Classification with Boosting of Extreme Learning Machine Over Arbitrarily Partitioned Data
This work addresses classification challenges in big data and streaming contexts, but it appears incremental as it combines existing techniques like AdaBoosting and ELM with MapReduce.
The paper tackled the problem of automatic classification of large-scale and streaming data by applying MapReduce-based Distributed AdaBoosting of Extreme Learning Machine (ELM) to build predictive models, resulting in a method that creates data ensembles, uses ELM for weak learners, and combines them into a strong learner, tested on benchmark data sets.

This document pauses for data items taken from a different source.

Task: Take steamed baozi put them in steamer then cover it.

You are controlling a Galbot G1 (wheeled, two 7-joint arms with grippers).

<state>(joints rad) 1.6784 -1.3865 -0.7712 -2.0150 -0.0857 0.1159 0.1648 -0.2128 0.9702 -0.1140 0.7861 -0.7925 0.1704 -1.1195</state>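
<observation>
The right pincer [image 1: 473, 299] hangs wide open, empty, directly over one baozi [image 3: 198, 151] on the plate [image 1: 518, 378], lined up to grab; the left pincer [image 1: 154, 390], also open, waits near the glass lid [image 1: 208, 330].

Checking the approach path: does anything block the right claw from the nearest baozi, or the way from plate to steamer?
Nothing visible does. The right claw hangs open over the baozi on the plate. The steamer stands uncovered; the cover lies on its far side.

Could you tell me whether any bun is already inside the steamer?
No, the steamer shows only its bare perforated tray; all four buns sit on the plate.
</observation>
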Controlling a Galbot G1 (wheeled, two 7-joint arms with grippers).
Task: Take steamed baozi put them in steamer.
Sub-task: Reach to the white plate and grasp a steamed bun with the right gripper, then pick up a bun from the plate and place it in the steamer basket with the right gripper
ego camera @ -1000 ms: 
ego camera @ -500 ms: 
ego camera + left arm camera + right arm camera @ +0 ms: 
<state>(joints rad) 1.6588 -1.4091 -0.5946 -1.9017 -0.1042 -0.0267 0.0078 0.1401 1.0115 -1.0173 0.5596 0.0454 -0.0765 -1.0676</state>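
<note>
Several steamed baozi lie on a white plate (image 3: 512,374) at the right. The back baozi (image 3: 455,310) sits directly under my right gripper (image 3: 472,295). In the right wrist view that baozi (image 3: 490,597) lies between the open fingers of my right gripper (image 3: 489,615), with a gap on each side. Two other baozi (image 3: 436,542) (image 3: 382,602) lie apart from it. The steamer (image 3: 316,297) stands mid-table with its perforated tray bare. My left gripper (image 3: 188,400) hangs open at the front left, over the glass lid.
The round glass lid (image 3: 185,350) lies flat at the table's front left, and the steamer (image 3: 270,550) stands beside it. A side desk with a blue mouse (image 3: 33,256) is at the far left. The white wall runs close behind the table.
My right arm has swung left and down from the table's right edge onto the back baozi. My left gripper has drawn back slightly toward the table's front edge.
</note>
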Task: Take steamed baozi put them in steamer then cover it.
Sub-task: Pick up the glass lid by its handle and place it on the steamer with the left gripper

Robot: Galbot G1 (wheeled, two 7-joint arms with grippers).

Machine learning based computational intelligence methods are widely used to analyze large scale data sets in this age of big data. Extracting useful predictive modeling from these types of data sets is a challenging problem due to their high complexity. Analyzing large amount of streaming data that can be leveraged to derive business value is another complex problem to solve. With high levels of data availability (\textit{i.e. Big Data}) automatic classification of them has become an important and complex task. Hence, we explore the power of applying MapReduce based Distributed AdaBoosting of Extreme Learning Machine (ELM) to build a predictive bag of classification models. Accordingly, (i) data set ensembles are created; (ii) ELM algorithm is used to build weak learners (classifier functions); and (iii) builds a strong learner from a set of weak learners. We applied this training model to the benchmark knowledge discovery and data mining data sets.